__Supplied data__:
============

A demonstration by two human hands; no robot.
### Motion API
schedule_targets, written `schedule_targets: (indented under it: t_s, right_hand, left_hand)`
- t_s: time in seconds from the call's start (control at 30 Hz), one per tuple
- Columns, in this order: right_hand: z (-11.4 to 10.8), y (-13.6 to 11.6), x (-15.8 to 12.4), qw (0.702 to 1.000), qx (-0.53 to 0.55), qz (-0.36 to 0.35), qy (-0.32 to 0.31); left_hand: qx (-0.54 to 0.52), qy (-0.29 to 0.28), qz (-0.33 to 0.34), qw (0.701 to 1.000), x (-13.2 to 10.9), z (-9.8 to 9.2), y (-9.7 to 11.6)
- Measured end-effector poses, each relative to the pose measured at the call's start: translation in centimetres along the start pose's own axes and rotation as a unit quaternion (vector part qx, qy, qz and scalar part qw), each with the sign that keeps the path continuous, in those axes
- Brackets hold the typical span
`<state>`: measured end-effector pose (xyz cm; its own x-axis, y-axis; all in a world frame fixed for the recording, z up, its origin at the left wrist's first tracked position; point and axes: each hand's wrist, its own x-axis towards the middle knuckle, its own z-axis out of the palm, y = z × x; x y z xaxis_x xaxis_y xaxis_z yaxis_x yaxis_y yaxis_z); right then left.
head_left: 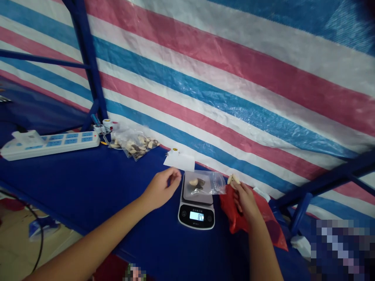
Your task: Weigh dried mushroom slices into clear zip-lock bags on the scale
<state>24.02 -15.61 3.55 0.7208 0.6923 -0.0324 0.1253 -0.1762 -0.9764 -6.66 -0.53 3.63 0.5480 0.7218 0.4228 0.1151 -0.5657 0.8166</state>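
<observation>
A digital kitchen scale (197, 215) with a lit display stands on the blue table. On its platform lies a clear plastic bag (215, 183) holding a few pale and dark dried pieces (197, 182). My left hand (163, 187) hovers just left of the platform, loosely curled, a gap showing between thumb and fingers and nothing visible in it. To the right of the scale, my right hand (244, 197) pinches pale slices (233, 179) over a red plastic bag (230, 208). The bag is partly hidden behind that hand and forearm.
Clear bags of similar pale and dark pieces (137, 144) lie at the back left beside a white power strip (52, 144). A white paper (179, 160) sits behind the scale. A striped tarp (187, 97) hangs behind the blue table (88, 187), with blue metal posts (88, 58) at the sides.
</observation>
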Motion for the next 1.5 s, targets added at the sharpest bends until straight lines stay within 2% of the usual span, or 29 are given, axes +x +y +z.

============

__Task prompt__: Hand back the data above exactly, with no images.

__Problem solution__:
A demonstration by two human hands; no robot.
### Motion API
schedule_targets, written `schedule_targets: (indented under it: t_s, right_hand, left_hand)`
- t_s: time in seconds from the call's start (control at 30 Hz), one per tuple
- Columns, in this order: right_hand: z (-11.4 to 10.8), y (-13.6 to 11.6), x (-15.8 to 12.4), qw (0.702 to 1.000), qx (-0.53 to 0.55), qz (-0.36 to 0.35), qy (-0.32 to 0.31); left_hand: qx (-0.54 to 0.52), qy (-0.29 to 0.28), qz (-0.33 to 0.34), qw (0.701 to 1.000), x (-13.2 to 10.9), z (-9.8 to 9.2), y (-9.7 to 11.6)
- Measured end-effector poses, each relative to the pose measured at the call's start: translation in centimetres along the start pose's own axes and rotation as a unit quaternion (vector part qx, qy, qz and scalar part qw), each with the sign that keeps the path continuous, in those axes
- Brackets hold the typical span
`<state>`: measured end-effector pose (xyz cm; its own x-axis, y-axis; all in a world frame fixed for the recording, z up, its origin at the left wrist's first tracked position; point and axes: each hand's wrist, its own x-axis towards the middle knuckle, its own z-axis out of the palm, y = z × x; x y z xaxis_x xaxis_y xaxis_z yaxis_x yaxis_y yaxis_z); right then left.
head_left: 
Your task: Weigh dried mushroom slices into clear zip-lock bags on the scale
<state>24.02 -15.61 3.55 0.7208 0.6923 -0.0324 0.1253 -0.1762 -0.9764 -6.66 -0.53 3.63 0.5480 0.7218 0.4228 0.1151 -0.5657 0.8166</state>
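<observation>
A digital kitchen scale (197, 215) with a lit display stands on the blue table. On its platform lies a clear plastic bag (215, 183) holding a few pale and dark dried pieces (197, 182). My left hand (163, 187) hovers just left of the platform, loosely curled, a gap showing between thumb and fingers and nothing visible in it. To the right of the scale, my right hand (244, 197) pinches pale slices (233, 179) over a red plastic bag (230, 208). The bag is partly hidden behind that hand and forearm.
Clear bags of similar pale and dark pieces (137, 144) lie at the back left beside a white power strip (52, 144). A white paper (179, 160) sits behind the scale. A striped tarp (187, 97) hangs behind the blue table (88, 187), with blue metal posts (88, 58) at the sides.
</observation>
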Motion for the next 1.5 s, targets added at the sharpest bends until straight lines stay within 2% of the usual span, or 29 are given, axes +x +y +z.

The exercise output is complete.